Example 59 includes one or more machine-readable storage media comprising a plurality of instructions stored thereon that, in response to being executed, cause a compute device to obtain financial account data pertaining to multiple individuals; define a coordinate space in which to map the individuals associated with the obtained data, including performing a dimensionality reduction on the obtained data; map each individual according to the coordinate space; define one or more centroids in the coordinate space as a function of features of individuals previously flagged as having a defined characteristic; and flag each mapped individual that satisfies a distance threshold from a corresponding centroid in the coordinate space or that is within a defined number of closest individuals to the corresponding centroid as having the defined characteristic.


Example 60 includes the subject matter of Example 59, and wherein to perform a dimensionality reduction on the obtained data comprises to perform a principal component analysis to identify features that account for the largest amount of variance between individuals in the obtained data.


Example 61 includes the subject matter of any of Examples 59 and 60, and wherein to perform a dimensionality reduction comprises to reduce the features from approximately 700 features to approximately 350 features.


Example 62 includes the subject matter of any of Examples 59-61, and wherein to flag each mapped individual that satisfies a distance threshold from a corresponding centroid comprises to flag each mapped individual satisfying the distance threshold as a suspected money launderer.


Example 63 includes the subject matter of any of Examples 59-62, and wherein the instructions further cause the compute device to standardize the obtained data to remove differences in scale.


Example 64 includes the subject matter of any of Examples 59-63, and wherein to standardize the obtained data comprises to divide values represented in the obtained data for each feature by a standard deviation for each feature.

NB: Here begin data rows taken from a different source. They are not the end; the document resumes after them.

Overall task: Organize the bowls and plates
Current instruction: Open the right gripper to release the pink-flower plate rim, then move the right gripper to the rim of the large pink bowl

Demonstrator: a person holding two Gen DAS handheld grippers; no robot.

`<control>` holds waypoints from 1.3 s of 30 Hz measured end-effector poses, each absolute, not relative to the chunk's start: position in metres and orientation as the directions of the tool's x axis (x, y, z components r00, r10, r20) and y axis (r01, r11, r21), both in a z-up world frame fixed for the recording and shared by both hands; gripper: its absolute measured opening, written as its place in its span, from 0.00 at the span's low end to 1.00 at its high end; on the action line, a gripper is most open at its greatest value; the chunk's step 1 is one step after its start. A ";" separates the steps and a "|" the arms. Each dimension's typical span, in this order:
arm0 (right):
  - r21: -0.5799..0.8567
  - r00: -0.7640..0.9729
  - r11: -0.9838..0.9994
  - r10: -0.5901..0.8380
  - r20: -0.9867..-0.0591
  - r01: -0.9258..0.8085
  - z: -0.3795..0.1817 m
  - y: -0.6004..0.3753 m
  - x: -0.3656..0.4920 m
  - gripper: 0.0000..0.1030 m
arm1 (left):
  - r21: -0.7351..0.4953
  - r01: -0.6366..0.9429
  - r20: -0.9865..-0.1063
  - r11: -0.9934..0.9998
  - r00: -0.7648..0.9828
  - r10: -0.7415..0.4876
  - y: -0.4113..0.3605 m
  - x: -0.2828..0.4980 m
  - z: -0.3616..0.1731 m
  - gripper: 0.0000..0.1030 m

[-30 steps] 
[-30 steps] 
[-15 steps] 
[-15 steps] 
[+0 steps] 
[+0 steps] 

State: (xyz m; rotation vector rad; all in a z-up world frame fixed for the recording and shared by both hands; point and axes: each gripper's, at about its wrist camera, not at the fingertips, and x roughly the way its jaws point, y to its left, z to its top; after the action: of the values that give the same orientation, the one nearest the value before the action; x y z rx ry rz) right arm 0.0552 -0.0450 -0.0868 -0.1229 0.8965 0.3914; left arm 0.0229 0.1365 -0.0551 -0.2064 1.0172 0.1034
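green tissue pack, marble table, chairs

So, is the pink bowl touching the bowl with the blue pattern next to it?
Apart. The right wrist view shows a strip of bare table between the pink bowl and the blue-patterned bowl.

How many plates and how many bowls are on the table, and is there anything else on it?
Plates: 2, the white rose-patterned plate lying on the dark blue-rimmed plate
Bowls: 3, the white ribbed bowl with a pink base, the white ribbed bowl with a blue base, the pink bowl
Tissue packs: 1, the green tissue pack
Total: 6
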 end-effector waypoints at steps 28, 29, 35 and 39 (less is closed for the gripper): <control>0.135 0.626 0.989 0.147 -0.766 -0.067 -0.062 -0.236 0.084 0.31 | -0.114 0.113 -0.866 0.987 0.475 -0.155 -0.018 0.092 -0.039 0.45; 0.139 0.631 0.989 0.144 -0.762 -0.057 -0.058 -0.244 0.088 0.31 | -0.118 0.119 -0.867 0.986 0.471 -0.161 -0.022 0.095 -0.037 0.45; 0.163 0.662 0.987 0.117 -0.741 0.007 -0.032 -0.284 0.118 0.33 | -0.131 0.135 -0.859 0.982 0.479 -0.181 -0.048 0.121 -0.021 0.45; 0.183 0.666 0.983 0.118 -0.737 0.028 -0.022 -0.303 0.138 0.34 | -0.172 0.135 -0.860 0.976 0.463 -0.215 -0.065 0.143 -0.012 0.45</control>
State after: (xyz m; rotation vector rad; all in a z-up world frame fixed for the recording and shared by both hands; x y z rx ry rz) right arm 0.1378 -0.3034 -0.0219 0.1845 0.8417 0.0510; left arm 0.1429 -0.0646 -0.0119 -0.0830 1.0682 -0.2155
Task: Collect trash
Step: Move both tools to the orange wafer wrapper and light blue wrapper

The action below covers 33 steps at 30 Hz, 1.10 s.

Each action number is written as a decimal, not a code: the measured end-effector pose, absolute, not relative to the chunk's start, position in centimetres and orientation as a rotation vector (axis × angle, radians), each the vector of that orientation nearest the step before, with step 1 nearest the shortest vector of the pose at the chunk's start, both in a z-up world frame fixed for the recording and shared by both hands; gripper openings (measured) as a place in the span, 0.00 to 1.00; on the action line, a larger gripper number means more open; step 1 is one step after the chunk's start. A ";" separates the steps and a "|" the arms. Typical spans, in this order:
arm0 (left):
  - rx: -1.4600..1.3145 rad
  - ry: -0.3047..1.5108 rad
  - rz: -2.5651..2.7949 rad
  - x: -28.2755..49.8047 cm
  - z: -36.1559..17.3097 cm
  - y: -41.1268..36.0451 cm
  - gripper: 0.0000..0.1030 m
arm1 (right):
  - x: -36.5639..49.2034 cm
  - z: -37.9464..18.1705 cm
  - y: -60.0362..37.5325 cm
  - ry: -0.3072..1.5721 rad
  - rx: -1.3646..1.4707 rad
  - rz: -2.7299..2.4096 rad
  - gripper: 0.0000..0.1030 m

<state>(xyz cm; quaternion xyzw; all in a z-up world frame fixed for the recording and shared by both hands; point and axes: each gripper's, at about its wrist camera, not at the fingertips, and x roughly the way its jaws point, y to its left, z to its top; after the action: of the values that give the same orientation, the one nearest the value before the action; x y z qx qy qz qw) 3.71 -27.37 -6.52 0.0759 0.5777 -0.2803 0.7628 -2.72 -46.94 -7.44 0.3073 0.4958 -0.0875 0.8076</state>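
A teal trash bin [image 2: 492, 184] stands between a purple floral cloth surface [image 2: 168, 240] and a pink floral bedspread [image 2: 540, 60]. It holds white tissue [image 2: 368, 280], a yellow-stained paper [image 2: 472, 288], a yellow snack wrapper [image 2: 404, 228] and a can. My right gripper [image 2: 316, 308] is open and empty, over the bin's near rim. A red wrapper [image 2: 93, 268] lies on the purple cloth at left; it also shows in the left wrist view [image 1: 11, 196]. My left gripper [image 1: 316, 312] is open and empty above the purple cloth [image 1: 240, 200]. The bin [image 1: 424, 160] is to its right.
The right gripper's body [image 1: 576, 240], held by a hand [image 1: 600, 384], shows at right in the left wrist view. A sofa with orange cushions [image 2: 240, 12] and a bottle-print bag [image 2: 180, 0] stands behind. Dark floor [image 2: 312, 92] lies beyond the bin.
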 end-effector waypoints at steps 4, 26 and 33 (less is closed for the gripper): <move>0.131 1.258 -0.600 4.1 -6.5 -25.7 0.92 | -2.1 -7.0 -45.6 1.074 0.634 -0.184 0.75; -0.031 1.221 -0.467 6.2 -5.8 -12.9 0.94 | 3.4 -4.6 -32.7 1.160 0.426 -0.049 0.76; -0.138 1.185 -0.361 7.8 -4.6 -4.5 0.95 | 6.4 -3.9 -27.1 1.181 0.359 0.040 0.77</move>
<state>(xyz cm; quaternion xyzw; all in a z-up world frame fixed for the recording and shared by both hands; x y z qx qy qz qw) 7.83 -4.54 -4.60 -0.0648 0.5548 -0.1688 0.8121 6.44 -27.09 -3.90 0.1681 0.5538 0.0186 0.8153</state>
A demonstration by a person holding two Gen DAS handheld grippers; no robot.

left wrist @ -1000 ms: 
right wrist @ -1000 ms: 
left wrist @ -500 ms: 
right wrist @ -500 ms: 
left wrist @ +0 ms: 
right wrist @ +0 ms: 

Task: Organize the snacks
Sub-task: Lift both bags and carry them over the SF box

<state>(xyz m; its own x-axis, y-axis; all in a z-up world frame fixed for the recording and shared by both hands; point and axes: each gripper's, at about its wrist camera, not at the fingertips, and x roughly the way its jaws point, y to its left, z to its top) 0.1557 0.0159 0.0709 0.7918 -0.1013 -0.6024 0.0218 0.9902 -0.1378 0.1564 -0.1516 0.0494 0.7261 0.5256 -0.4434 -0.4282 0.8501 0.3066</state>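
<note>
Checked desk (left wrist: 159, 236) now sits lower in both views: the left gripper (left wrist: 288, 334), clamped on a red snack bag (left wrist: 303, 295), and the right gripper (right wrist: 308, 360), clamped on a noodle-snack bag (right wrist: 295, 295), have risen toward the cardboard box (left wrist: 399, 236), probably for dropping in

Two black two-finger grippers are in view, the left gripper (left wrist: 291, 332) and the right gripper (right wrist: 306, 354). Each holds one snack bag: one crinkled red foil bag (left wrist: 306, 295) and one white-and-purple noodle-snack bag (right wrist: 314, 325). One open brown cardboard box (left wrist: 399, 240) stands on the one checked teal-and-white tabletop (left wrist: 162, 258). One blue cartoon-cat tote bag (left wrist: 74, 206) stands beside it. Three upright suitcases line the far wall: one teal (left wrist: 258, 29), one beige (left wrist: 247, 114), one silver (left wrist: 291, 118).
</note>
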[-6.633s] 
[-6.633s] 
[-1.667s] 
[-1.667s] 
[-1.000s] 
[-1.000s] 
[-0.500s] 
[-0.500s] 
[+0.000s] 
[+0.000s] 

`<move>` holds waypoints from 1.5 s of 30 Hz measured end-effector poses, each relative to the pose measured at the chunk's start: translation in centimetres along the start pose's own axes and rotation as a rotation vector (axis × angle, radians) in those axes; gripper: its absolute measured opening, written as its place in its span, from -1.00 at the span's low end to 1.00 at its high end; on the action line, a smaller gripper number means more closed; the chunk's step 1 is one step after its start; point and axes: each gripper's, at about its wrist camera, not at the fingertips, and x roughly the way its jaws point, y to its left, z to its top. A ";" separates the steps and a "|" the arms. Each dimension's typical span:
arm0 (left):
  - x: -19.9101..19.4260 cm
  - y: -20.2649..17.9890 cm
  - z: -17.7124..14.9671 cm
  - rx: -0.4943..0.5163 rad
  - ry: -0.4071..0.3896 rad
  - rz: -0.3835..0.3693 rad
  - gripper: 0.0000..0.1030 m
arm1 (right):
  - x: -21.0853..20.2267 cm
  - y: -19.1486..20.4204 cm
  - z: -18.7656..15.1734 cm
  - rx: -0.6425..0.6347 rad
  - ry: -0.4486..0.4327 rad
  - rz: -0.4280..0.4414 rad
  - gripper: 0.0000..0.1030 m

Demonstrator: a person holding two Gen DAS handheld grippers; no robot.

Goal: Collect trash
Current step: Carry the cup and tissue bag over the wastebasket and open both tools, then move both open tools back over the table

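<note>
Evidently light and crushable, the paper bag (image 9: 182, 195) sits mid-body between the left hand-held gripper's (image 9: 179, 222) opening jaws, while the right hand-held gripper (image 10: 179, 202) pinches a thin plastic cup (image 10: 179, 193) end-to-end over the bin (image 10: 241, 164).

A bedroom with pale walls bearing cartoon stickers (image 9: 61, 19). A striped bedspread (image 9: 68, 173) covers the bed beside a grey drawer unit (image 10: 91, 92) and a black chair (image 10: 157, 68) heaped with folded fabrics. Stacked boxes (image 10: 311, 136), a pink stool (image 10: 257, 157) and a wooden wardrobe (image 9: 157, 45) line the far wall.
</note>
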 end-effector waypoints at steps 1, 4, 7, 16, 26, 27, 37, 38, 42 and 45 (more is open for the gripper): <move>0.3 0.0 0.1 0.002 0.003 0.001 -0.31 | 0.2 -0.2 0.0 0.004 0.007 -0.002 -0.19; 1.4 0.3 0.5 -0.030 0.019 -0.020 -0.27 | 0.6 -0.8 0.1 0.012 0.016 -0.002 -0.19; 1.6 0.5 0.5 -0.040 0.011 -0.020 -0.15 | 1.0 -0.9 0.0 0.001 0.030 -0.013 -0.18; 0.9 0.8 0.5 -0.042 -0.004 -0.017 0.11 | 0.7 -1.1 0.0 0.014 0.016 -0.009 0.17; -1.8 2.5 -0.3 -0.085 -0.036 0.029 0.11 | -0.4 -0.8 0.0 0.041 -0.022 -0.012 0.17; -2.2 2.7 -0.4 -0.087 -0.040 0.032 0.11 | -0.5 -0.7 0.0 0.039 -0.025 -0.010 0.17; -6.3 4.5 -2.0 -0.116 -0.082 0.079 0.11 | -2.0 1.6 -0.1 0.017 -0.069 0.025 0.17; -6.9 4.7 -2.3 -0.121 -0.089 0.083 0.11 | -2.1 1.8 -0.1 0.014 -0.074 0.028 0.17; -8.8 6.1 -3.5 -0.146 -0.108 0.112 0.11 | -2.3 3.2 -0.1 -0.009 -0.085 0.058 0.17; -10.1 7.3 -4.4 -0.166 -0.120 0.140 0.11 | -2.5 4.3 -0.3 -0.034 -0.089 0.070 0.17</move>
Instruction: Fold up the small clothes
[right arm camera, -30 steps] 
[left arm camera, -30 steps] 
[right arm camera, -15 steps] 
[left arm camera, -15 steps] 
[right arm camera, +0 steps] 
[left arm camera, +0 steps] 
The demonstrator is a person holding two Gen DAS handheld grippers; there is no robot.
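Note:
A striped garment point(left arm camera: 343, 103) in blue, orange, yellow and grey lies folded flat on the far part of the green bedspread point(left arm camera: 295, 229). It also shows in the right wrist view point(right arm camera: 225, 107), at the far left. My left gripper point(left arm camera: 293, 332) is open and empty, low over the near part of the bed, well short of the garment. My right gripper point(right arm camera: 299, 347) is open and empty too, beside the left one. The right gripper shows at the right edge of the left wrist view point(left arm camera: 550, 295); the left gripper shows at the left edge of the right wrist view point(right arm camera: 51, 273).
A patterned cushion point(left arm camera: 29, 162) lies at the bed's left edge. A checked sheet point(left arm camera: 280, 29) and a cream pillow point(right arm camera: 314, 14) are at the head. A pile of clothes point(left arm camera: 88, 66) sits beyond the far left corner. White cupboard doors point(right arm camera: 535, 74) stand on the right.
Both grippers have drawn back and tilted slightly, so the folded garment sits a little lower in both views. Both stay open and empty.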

Example 65 includes the subject matter of any of Examples 59-64, and wherein to standardize the obtained data comprises to standardize the data with a correlational matrix.


Example 66 includes the subject matter of any of Examples 59-65, and wherein to define one or more centroids comprises to define a centroid for each of multiple nodes.


Example 67 includes the subject matter of any of Examples 59-66, and wherein to define one or more centroids comprises to define a centroid based on an average of multiple individuals previously flagged as having the defined characteristic.


Example 68 includes the subject matter of any of Examples 59-67, and wherein to obtain financial account data comprises to obtain data pertaining to individuals that were not flagged by a model configured to identify individuals having the defined characteristic.


Example 69 includes the subject matter of any of Examples 59-68, and wherein to obtain data pertaining to individuals that were not flagged by the model comprises to obtain data pertaining to individuals that were not flagged as suspected money launderers.


Example 70 includes the subject matter of any of Examples 59-69, and wherein to obtain financial account data comprises to obtain data pertaining to individuals that were previously flagged as having the defined characteristic.


Example 71 includes the subject matter of any of Examples 59-70, and wherein to obtain data pertaining to individuals that were flagged as having the defined characteristic comprises to obtain data pertaining to individuals that were previously flagged as suspected money launderers.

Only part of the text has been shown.